Industry participants stress that product competitiveness often depends on deeper factors than factory lines alone, including supplier ecosystems, quality control, and after-sales service networks. Firms that can demonstrate end-to-end product readiness—prototypes, certifications, pilot-scale production and early export contracts—are likely to be front-runners for the office’s support. Strategic partnerships with global firms to transfer technology may also form part of viable investment plans.
Potential impact on domestic manufacturers and startups
A prominent investor shifting toward manufacturing can have signaling effects that extend beyond direct capital deployment. Smaller manufacturers and startups that meet the family office’s criteria may benefit from greater visibility and access to follow-on funding. The move could encourage technology-minded entrepreneurs to prioritise hardware and product development over services-oriented business models.
Nevertheless, scaling manufacturing presents operational challenges, from workforce training to capital expenditure requirements and supply-chain integration. The family office’s involvement will be watched for whether it includes operational support, such as management expertise and overseas market access, in addition to funding. If so, that could close capability gaps that have historically hindered Indian manufacturers aiming for global competitiveness.
Investor reaction and market implications
Financial markets and private investment circles often take cues from marquee investors like Murthy. A targeted push into manufacturing may spur sector-specific deal activity, leading to mergers, acquisitions and joint ventures. Equity investors might re-evaluate valuations in industrial segments, while venture funds could increase allocations to product-focused startups that demonstrate manufacturing-readiness.
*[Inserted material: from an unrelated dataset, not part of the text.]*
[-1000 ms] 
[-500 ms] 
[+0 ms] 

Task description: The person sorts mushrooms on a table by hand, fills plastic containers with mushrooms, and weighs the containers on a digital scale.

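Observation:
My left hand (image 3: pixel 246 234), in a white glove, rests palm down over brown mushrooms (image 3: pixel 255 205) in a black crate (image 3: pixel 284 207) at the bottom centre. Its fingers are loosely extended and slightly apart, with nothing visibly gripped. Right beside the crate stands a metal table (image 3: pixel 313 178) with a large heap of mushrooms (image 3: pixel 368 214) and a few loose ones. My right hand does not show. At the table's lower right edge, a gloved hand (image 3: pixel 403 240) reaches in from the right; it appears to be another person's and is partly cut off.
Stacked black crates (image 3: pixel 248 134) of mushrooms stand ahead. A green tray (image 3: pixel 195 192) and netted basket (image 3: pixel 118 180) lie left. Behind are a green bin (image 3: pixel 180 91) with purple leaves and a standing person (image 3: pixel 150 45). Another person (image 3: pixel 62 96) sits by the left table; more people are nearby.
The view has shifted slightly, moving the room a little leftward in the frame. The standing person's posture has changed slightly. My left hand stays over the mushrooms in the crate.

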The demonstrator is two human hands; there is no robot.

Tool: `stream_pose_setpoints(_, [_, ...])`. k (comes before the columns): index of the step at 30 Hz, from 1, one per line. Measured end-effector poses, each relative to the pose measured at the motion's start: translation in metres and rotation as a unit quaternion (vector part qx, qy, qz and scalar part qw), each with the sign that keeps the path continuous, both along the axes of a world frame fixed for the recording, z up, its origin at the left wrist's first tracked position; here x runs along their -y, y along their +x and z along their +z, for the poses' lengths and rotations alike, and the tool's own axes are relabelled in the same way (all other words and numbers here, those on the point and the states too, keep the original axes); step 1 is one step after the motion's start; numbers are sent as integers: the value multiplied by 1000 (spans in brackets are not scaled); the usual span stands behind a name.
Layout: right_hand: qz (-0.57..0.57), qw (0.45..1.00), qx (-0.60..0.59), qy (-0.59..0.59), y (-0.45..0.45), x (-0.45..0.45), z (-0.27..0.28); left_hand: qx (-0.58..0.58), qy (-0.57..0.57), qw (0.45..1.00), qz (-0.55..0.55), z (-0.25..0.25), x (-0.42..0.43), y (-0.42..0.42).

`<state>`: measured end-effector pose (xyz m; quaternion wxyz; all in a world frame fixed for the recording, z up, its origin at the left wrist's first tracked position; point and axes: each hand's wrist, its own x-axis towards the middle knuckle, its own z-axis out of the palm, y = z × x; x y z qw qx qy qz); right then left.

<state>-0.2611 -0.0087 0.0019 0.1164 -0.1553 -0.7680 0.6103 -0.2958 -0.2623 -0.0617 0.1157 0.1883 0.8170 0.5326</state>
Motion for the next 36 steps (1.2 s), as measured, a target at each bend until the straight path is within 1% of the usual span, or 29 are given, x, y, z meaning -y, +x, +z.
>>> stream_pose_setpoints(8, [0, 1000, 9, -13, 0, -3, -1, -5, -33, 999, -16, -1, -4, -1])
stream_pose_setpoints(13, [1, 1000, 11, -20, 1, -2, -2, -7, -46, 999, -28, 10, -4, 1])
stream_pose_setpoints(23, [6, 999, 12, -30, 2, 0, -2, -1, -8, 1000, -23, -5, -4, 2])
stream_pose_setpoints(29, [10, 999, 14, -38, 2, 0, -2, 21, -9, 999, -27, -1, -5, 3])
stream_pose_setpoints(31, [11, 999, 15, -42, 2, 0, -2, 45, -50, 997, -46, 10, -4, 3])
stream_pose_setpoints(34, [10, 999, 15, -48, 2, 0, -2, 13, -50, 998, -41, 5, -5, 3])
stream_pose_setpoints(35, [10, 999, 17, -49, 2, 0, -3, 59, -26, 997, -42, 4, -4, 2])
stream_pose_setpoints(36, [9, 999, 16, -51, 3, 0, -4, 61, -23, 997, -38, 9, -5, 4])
Market watchers also caution that patient capital is required for manufacturing bets, given long gestation periods and infrastructure demands. Short-term returns may lag compared with software or services ventures, but successful product-scale investments can generate durable export revenue and build national industrial capabilities. The family office’s reputation and network could prove decisive in securing technical partners and customers abroad.
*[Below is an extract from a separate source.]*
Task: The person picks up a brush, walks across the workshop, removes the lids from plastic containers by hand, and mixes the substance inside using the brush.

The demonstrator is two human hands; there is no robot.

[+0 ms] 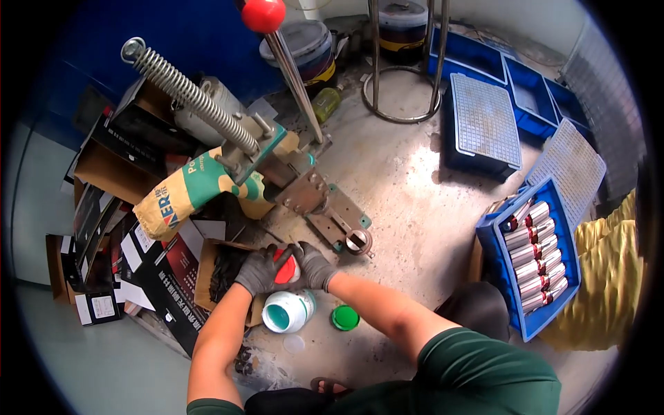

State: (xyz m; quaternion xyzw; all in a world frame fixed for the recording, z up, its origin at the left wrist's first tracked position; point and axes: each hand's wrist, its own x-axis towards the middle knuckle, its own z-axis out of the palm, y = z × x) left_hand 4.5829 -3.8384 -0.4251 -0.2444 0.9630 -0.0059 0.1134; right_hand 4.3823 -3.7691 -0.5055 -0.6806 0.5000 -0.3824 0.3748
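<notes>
Both my hands wear grey gloves and meet in front of the press. Between them is a red round piece (pixel 285 267) with a pale edge, perhaps a lid or small tub. My left hand (pixel 256 271) is closed at its left side, and a dark stick-like piece crosses it near the fingers. My right hand (pixel 316 268) curls round its right side. Just below lies a white plastic jar (pixel 299 311), tilted, its mouth showing a teal inside. A green lid (pixel 345 317) rests on the floor to its right, and a translucent disc (pixel 294 344) below it.
A lever press with a red knob (pixel 263 14), large spring (pixel 194 97) and metal base (pixel 339 214) stands ahead. Cartons (pixel 166 290) and a paper sack (pixel 183 194) crowd the left. At right, a blue crate (pixel 515 277) holds several shiny metal cylinders.
</notes>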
Murthy’s public remarks at IIM Bangalore on Jan. 30, 2026, reinforced his long-standing interest in India’s economic development and talent pool. He reiterated the need for building durable, export-oriented industries and highlighted manufacturing as a strategic frontier for job creation and technological advancement. His comments framed the family office’s shift as both a commercial opportunity and a contribution to national industrial objectives.
The family office did not disclose timetables or specific allocations, signalling a selective approach to deal-making. Executives in manufacturing and private equity said they expect a series of targeted investments and potential strategic collaborations rather than broad, immediate capital deployment. Companies that can present clear product roadmaps and evidence of scaling capability are likely to be prioritized.
This realignment by a high-profile investor adds momentum to India’s manufacturing agenda and may reshape capital flows into product-focused firms. As the family office moves from services toward factories and product competitiveness, industry participants will watch closely for the first investments that define its strategy and set benchmarks for what “globally competitive” looks like in practice.